Dan sekarang Anisa tau, yang ia bisa lakukan hanya berdoa. Satu-satunya hal mudah yang dapat ia lakukan kapan pun dan dimana pun. Anisa berharap semoga Tuhan memberikan kelebihan berupa kesabaran yang luar biasa untuk menghadapi semua kekurangannya.
*****
Rama mengunyah roti yang disiapkan ibunya di meja makan dan segera duduk di kursi kemudi mobilnya. Pukul 7.30 ia bisa saja datang terlambat, tak masalah toh siapa yang akan memecatnya.
Tapi Gadis? Bagaimana jika tokonya baru buka saat Gadis datang?
Rama menyalakan handphonenya yang baru ia cas saat sampai di rumah tadi. Bodoh Ram! Kenapa sebelum tidur ia bisa tak ingat jika batrai ponselnya lemah?
Dilihatnya 12 missed call dan 20 new message. Tanpa membuka pun Rama tau jika itu pasti berasal dari Gadis untunglah sebelum pulang kemarin Gadis meminta nomor teleponnya. Jika tidak? Mungkin ia tidak akan mendapatkan pesan dari Gadis yang mengatakan berkasnya tertinggal di sana dan mengharuskannya untuk kembali ke apartemen wanita itu.

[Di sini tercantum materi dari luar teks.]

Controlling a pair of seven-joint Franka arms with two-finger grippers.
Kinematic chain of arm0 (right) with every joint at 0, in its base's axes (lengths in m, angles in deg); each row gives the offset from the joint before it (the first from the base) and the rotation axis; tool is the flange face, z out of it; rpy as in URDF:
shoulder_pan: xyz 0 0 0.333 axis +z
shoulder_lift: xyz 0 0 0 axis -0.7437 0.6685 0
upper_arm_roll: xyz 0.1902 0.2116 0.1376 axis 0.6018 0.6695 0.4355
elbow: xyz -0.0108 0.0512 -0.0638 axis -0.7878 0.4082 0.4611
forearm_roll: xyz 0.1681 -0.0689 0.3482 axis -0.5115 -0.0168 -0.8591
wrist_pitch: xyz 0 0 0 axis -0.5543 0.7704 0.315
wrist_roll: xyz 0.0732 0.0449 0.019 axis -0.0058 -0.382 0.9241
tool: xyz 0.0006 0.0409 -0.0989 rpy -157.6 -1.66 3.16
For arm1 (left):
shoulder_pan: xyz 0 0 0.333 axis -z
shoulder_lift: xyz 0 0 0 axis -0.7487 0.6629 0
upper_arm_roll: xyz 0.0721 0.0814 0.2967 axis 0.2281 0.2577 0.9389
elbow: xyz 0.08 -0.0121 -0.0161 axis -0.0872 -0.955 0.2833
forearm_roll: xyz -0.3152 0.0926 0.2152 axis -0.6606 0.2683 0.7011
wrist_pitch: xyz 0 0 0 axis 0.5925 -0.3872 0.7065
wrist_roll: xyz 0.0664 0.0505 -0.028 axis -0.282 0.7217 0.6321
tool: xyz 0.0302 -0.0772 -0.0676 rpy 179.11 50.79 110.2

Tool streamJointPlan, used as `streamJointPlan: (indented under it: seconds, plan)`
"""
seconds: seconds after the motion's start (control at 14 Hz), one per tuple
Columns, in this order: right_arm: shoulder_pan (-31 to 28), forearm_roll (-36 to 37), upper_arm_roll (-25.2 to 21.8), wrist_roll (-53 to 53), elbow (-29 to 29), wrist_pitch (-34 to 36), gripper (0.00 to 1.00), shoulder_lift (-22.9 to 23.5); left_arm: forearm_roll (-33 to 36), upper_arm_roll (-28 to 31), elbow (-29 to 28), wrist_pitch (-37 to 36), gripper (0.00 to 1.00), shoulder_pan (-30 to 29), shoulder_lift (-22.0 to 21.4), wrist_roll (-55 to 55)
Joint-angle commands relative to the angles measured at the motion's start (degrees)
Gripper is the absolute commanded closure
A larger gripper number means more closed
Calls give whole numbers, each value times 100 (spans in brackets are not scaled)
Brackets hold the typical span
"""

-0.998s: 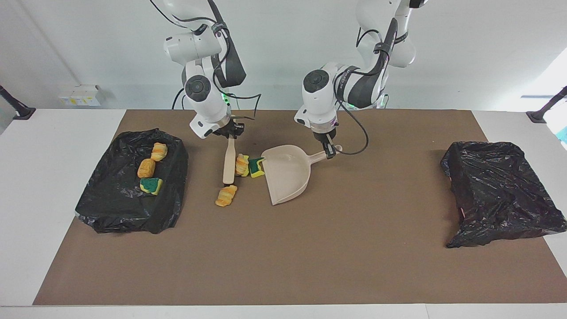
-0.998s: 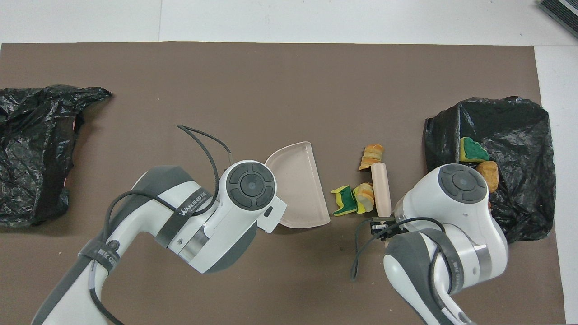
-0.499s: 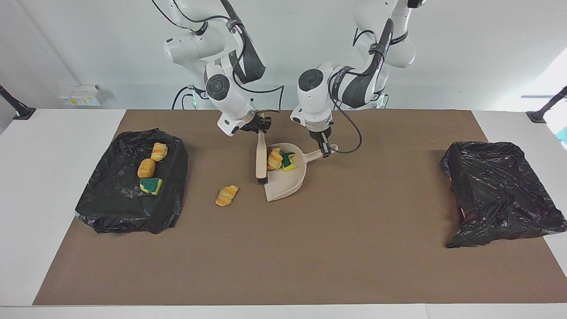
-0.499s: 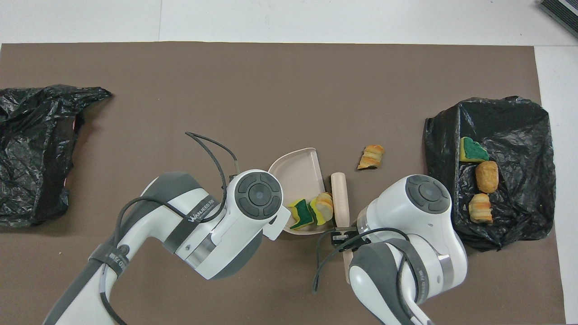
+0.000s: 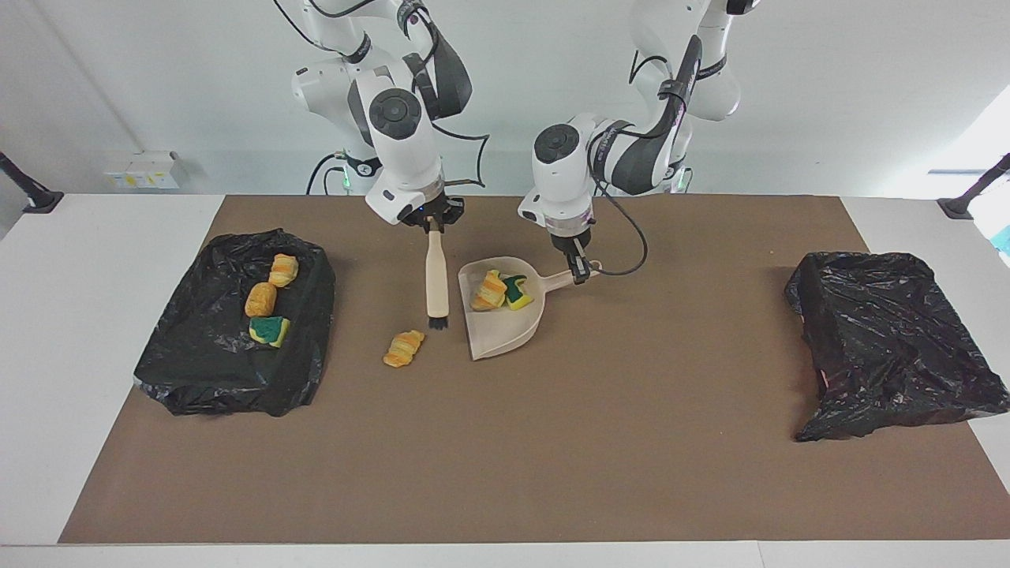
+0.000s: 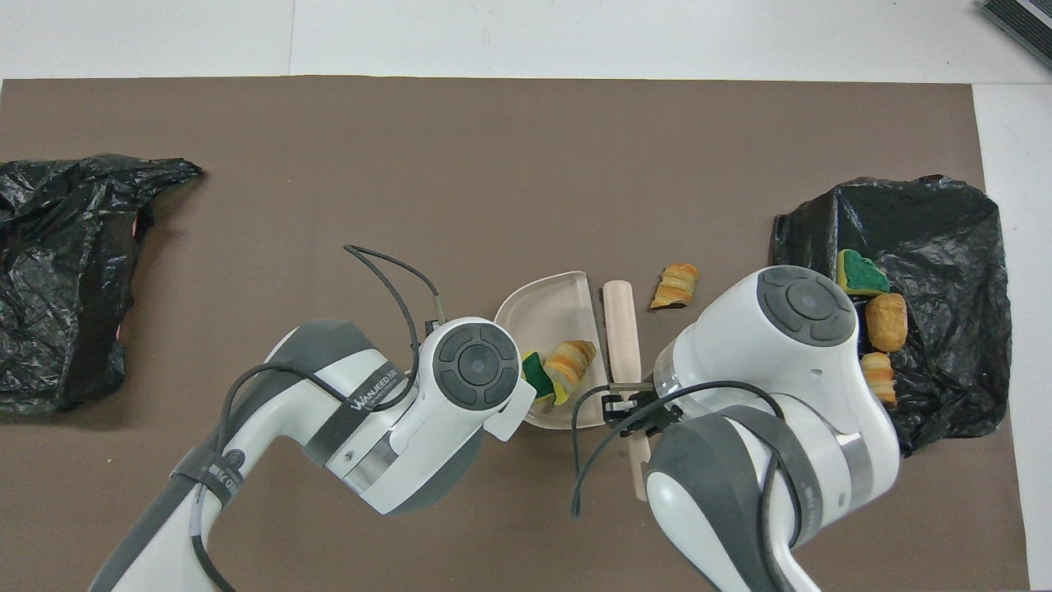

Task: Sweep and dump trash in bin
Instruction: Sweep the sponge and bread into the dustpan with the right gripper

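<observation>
My left gripper (image 5: 582, 274) is shut on the handle of the beige dustpan (image 5: 509, 327), which rests on the brown mat. In the pan lie two pieces of trash, a tan-orange bread chunk (image 5: 489, 289) and a green-yellow sponge (image 5: 518, 292); the overhead view shows this chunk (image 6: 570, 363) against the pan (image 6: 549, 306). My right gripper (image 5: 433, 227) is shut on the brush (image 5: 436, 280), whose bristles point down beside the pan's mouth. One loose bread chunk (image 5: 404, 348) lies on the mat between brush and bin. The black-lined bin (image 5: 229, 371) holds three scraps.
A second black bag (image 5: 892, 347) sits at the left arm's end of the mat. The brown mat (image 5: 505, 457) covers most of the white table. In the overhead view the left arm's wrist (image 6: 472, 366) covers the pan's handle.
The brush pushed the bread chunk and sponge into the dustpan, then swung back out toward the right arm's end and stands more upright. The pan shifted slightly toward the brush.
</observation>
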Motion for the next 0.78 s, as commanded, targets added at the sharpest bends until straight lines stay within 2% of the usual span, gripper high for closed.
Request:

Rama sampai pada apartemen wanita itu pada pukul 8, Gadis yang memang sedang menunggunya sedari tadi di lobi segera menghampiri lelaki yang berada dalam mobil hitam keluaran terbaru ini.
"Thanks Dis! Nunggu lama ya? Maaf." kata Rama setelah menerima berkasnya yang ketinggalan.
"Gak papa kok Ram. Lain kali itu diangkat orang telpon, aku kira kamu ada apa-apa di jalan, Ram." Gadis tersenyum. Rasanya senang sekali hari ini. Betapa Tuhan begitu baiknya memberikan jalan lagi untuk bertemu dengan Rama pagi ini.
Gadis sengaja bangun pagi-pagi sekali dan mengobrak abrik lemarinya untuk mendapatkan rok skinny berwarna fucshia, dengan atasan blouse bunga-bunga berwarna biru yang kontras dengan warna rok nya. Tapi biarpun begitu, ia tetap terlihat cantik dan sama sekali tidak kampungan.
"Kamu langsung berangkat ini Dis?"
Gadis mengangguk, "Iya aku jalan duluan ya Ram, soalnya tokoku udah buka."
Segera Gadis berbalik dan melangkah pergi, sebelum akhirnya suara Rama menginterupsi langkahnya.
"Ayo naik Dis, aku antar!"
Gadis ingin bersorak di depan gedung apartemennya. Ya Tuhan, jadi begini rasanya kasmaran cinta masa sekolah. Masa iya udah gak sekolah, tapi dikasih cinta malu-malu-in kayak gini?
Gadis berbalik setelah berdehem keras dan meredakan senyum yang ia sendiri tidak bisa kendalikan.
"Emang gak ngerepotin kamu?"
Rama menggeleng cepat, "Enggak, ayo naik!"
Setidaknya ini balasan terima kasih Rama karena Gadis sudah mau repot-repot menunggunya. Hal itu tak salah kan?